Hurricane Preparedness Tips Florida

HURRICANE PREPAREDNESS

Hurricane Season in the Atlantic runs from June 1 to November 30, with the most active months here in Florida usually occurring in September and October.

Of all recorded weather disasters in U.S. history, hurricanes cause the most deaths and destruction. It’s important to know the difference between a Hurricane Watch and Hurricane Warning and what to do in each scenario.

Have your business continuity plan, communication plan, and evacuation plan ready, along with all staffing plans for running your business in the event of an outage or storm.

Hurricanes may cause severe storm surge, wind damage, and flooding. Even areas inland are affected by related storms and potential power outages.

Hurricane WATCH is issued 48 hours in advance of the anticipated onset of tropical-storm-force winds in an area and means that hurricane conditions (sustained winds of 74 mph or higher) are possible within the specified area. During a hurricane watch, prepare your home and review your plan for evacuation in case a hurricane or tropical storm warning is issued. Listen closely to instructions from local officials.

  • Action: Be sure your property is prepared, and review your plans.

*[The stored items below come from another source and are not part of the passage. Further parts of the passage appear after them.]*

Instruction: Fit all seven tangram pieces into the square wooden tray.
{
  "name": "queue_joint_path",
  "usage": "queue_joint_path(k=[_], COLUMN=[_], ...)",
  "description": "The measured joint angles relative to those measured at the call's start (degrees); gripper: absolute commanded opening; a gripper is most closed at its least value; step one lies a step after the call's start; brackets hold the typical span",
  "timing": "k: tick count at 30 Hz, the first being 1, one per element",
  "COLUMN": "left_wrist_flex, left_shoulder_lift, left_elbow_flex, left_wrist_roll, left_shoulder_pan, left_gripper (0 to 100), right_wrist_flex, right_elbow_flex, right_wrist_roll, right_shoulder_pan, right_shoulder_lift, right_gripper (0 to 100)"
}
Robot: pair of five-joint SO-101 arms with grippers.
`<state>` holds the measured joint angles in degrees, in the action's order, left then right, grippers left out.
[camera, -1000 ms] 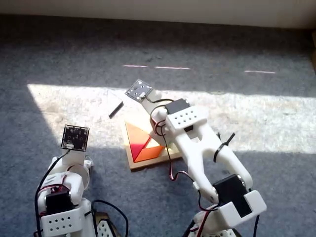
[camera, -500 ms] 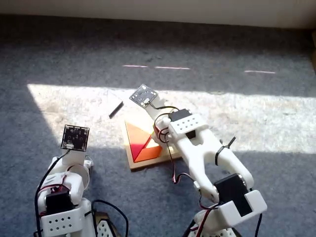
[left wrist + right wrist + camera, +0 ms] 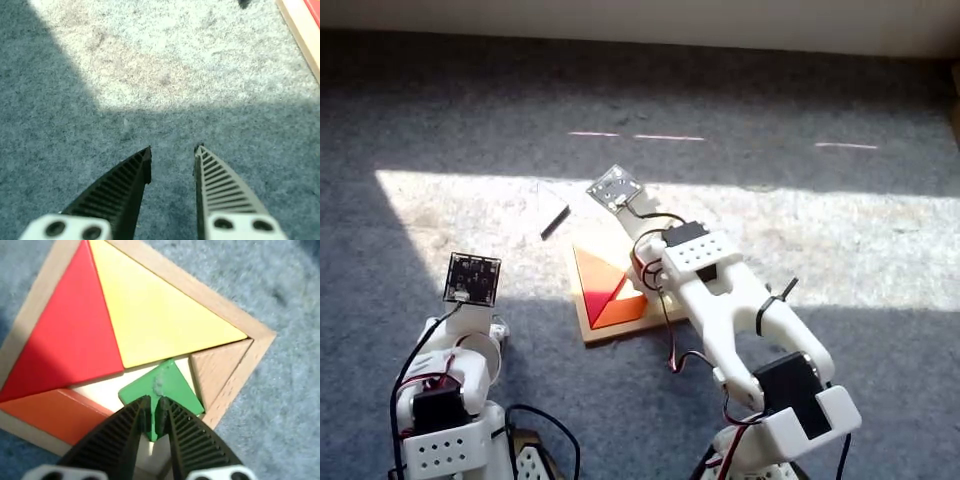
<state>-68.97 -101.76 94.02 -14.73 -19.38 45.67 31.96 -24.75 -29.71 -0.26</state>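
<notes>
In the high view, the square wooden tray [image 3: 610, 330] was seen lying on grey carpet [image 3: 840, 330], near the middle and half in a band of sunlight. The right arm [image 3: 720, 290] was stretched over the tray's right side. The left arm [image 3: 450, 390] was drawn back at the carpet's near left corner.

In the left wrist view, the left gripper [image 3: 172, 149] was held wide apart over bare carpet with nothing between its fingers, well apart from the tray's edge.

In the right wrist view, the right gripper [image 3: 152, 402] was almost closed, pinched on a corner of a green square [image 3: 162, 382]. That piece was placed over the tray's pale floor, bordered by a yellow triangle [image 3: 155, 320], an orange piece [image 3: 55, 410] and a wood-coloured triangle [image 3: 215, 370]. A red triangle [image 3: 65, 340] was set against the yellow one.
</notes>
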Motion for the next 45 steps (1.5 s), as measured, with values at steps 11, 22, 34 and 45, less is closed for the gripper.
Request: queue_joint_path(k=[11,22,34,45], left_wrist_flex=[0.0,0.0,0.0,0.0], left_shoulder_lift=[0.0,0.0,0.0,0.0], left_elbow_flex=[0.0,0.0,0.0,0.0], left_wrist_roll=[0.0,0.0,0.0,0.0], left_shoulder_pan=[0.0,0.0,0.0,0.0], left_gripper=[15,15,15,15], right_wrist_flex=[2.64,2.73,2.73,6.42], right_elbow_flex=[0.0,-0.09,-9.49,-14.59], right_wrist_roll=[3.52,3.52,3.96,3.87], right_shoulder_pan=[0.0,-1.41,0.97,1.76], right_shoulder_lift=[-5.63,0.7,9.32,10.11], right_gripper=[4.0,4.0,4.0,4.0])
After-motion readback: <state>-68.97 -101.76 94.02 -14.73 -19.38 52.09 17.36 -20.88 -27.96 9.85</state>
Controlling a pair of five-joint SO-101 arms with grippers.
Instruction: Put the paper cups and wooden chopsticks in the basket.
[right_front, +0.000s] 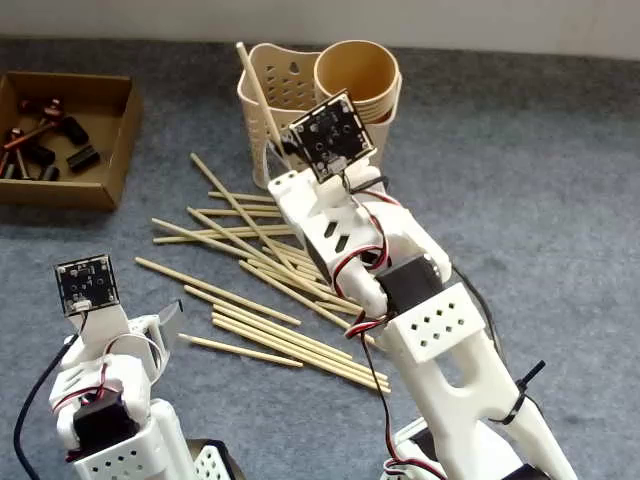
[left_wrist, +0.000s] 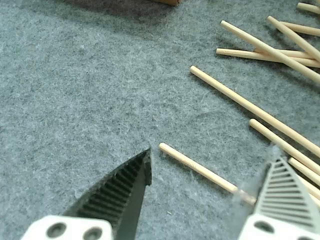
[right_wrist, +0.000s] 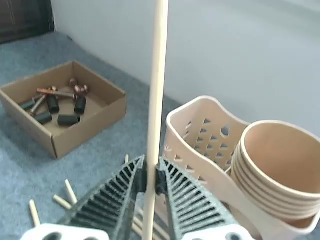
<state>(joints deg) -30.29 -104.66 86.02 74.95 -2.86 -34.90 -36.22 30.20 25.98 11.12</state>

Listen closely to instructions from local officials.

Hurricane WARNING is issued 36 hours in advance of the anticipated onset of tropical-storm-force winds to allow for important preparation and indicate that hurricane conditions (sustained winds of 74 mph or higher) are expected somewhere within the specified area.  During a hurricane warning, complete storm preparations and immediately leave the threatened area if directed by local officials.

  • Action: Complete storm preparations and immediately leave the threatened area if directed by local officials.

An Extreme Wind WARNING is issued when areas will experience sustained surface winds of 115 mph or greater within one hour, due to a hurricane.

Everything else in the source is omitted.